Extraction code: t3bq
Win10 install tesserocr
First, you need to download testeract, which provides the underlying support for tesserocr. Specific download official path: https://github.com/UB-Mannheim/tesseract/wiki , select the corresponding system version. You can select a stable version without dev to download, such as tesseract-ocr-setup-3.05.02-20180621.exe. Then install it all the way. You can only remember to check additional language data (download) and check the languages that may be used, such as simplified Chinese, traditional Chinese, mathematical modules, etc. you don’t need to select all of them. The download time of tessdata will be longer.
Download time will be longer, patience can wait, conditional can cross the wall, download speed will be much faster
Install the testerocr library corresponding to python
Install using the original WHL file. Download the official WHL file of testerocr: https://github.com/simonflueckiger/tesserocr-windows_ Build / releases. Download the WHL file corresponding to the local environment. For example, my windows 64 bit system and python version are 3.5. After downloading, use CD to jump to the directory where the WHL file is located, and then execute “PIP install testerocr-2.2.2-cp35-cp35m-win_ AMD64. WHL “, which is easy to install.
The following module is used to replace the Unicode decodeerror system problem
pytesseract ：pip install pytesseract
pip install pytesseract
The first run is always not smooth. I believe that most people will encounter the pit I encountered. Most of the mistakes are similar to:
Traceback (most recent call last): File "G:\pythonSources\my12306/obtain_message\test.py", line 4, in <module> print(tesserocr.image_to_text(image)) File "tesserocr.pyx", line 2400, in tesserocr._tesserocr.image_to_text Runtimeerror: failed to init API, possibly an invalid testdata path: "a local path"
A relatively simple and crude solution is to copy the tessract OCR folder of Tesseract OCR to the path of the prompt, which is effective for pro testing.

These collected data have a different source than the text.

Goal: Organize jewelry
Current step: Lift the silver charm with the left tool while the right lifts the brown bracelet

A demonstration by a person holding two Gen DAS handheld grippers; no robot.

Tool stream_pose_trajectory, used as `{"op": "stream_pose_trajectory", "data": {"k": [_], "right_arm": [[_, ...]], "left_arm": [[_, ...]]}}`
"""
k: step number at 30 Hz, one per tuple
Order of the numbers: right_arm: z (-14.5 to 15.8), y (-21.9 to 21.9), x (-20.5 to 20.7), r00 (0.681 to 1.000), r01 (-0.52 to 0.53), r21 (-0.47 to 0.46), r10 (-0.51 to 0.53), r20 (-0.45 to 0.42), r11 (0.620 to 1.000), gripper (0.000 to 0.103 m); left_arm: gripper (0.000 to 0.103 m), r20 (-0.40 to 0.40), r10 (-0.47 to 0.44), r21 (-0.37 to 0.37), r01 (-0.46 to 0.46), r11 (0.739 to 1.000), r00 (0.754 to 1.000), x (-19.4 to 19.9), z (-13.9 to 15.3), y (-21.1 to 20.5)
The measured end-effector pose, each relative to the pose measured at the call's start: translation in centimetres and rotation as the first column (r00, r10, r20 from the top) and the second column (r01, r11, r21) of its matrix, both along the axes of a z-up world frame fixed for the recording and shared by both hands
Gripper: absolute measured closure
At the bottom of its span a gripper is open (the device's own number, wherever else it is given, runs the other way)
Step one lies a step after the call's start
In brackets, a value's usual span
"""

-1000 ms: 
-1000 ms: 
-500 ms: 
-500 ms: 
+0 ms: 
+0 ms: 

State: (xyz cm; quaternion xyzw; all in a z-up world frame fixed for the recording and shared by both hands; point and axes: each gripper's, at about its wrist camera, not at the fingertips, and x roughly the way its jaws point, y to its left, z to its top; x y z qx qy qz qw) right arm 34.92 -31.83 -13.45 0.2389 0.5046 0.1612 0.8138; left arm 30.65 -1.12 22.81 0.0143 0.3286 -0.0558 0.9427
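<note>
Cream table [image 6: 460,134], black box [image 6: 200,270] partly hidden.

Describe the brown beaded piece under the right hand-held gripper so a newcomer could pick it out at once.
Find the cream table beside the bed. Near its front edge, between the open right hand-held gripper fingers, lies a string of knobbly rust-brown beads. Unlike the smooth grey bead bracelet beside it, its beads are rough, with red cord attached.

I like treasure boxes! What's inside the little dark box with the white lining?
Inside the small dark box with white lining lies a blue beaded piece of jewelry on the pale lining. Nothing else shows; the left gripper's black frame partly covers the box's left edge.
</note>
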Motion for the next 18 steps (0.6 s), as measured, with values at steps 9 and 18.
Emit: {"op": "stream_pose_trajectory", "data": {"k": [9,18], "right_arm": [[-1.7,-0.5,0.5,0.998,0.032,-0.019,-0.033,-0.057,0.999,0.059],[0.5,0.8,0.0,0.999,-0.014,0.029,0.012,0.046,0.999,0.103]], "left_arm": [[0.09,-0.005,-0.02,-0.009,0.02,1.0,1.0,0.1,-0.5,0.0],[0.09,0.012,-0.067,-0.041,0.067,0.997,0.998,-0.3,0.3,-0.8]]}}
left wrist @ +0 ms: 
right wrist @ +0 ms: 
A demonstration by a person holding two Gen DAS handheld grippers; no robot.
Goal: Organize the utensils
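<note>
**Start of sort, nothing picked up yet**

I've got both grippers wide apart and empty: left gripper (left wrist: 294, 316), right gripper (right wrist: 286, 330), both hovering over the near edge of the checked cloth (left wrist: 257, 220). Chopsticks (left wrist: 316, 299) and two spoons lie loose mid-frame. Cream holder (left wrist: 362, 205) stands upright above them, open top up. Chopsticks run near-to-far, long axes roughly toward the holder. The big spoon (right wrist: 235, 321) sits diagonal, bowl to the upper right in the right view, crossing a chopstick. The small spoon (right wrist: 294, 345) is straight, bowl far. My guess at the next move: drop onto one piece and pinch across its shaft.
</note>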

import tesserocr from PIL import Image image=Image.open('image.jpg') print(tesserocr.image_to_text(image))
The above is the introduction of win10 installation tesserocr configuration Python using tesserocr to identify alphanumeric verification code, I hope to help you, if you have any questions, please leave me a message, Xiaobian will reply you in time. Thank you very much for your support to the developeppaer website!
If you think this article is helpful to you, welcome to reprint, please indicate the source, thank you!